Print back each record unchanged, without pictures.

--- START ---

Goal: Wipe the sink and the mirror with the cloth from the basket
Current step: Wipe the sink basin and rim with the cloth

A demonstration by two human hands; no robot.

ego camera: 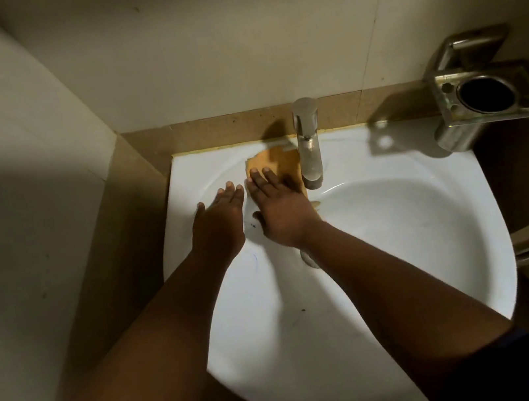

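Wiping the back-left ledge of the sink (407,281), both forearms reaching in from the near edge over the white basin. Dark specks show on the near basin wall and just beside the right wrist; judged unwiped or stubborn. Drain (308,259) partly hidden under the right forearm. Left hand (219,221) flat, fingers spread wide, holding nothing, resting or hovering on the ledge just beside the right hand; contact cannot be told. Right hand (278,212) flat and open, palm and fingers pressing down on the orange cloth (276,160), which lies spread on the ledge touching the left side of the faucet (309,144) base. Beyond, a tan backsplash strip and pale wall; a metal toothbrush holder (485,96) sits on the right wall, well apart. No mirror or basket in view. Judgement: sink step underway, mirror not yet begun. To do it well: keep the palm flat for even pressure, work the cloth around the faucet base, then sweep down into the basin toward the specks.
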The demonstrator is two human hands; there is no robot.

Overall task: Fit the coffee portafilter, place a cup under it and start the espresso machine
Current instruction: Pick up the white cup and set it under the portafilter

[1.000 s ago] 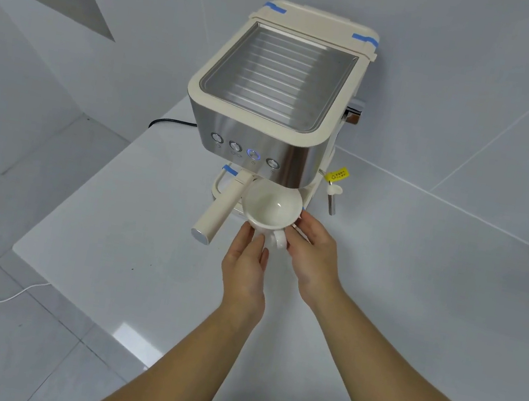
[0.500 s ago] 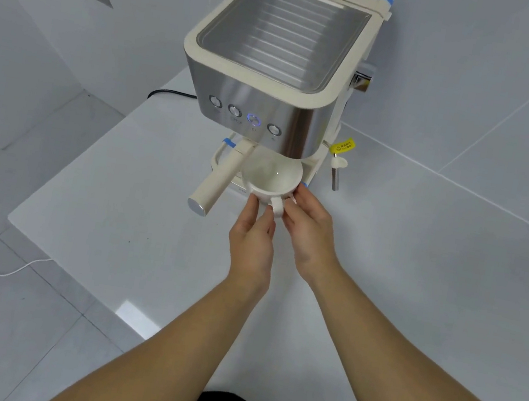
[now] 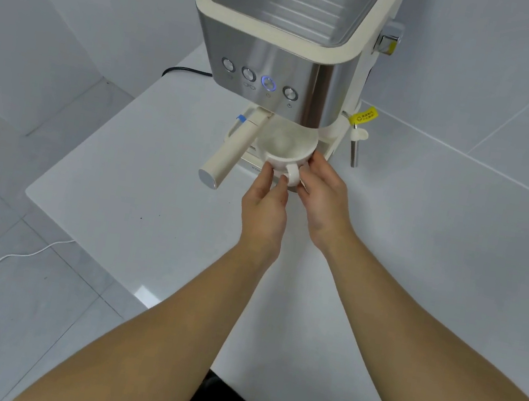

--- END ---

# Result for this exercise:
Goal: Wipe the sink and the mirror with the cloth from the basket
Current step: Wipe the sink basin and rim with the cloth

A demonstration by two human hands; no robot.

ego camera: 

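Wiping the back-left ledge of the sink (407,281), both forearms reaching in from the near edge over the white basin. Dark specks show on the near basin wall and just beside the right wrist; judged unwiped or stubborn. Drain (308,259) partly hidden under the right forearm. Left hand (219,221) flat, fingers spread wide, holding nothing, resting or hovering on the ledge just beside the right hand; contact cannot be told. Right hand (278,212) flat and open, palm and fingers pressing down on the orange cloth (276,160), which lies spread on the ledge touching the left side of the faucet (309,144) base. Beyond, a tan backsplash strip and pale wall; a metal toothbrush holder (485,96) sits on the right wall, well apart. No mirror or basket in view. Judgement: sink step underway, mirror not yet begun. To do it well: keep the palm flat for even pressure, work the cloth around the faucet base, then sweep down into the basin toward the specks.
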The demonstrator is two human hands; there is no robot.

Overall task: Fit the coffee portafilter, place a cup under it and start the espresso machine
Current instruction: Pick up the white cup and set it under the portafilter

[1.000 s ago] 
[0.500 s ago] 
[now] 

With the answer given, the exercise is complete.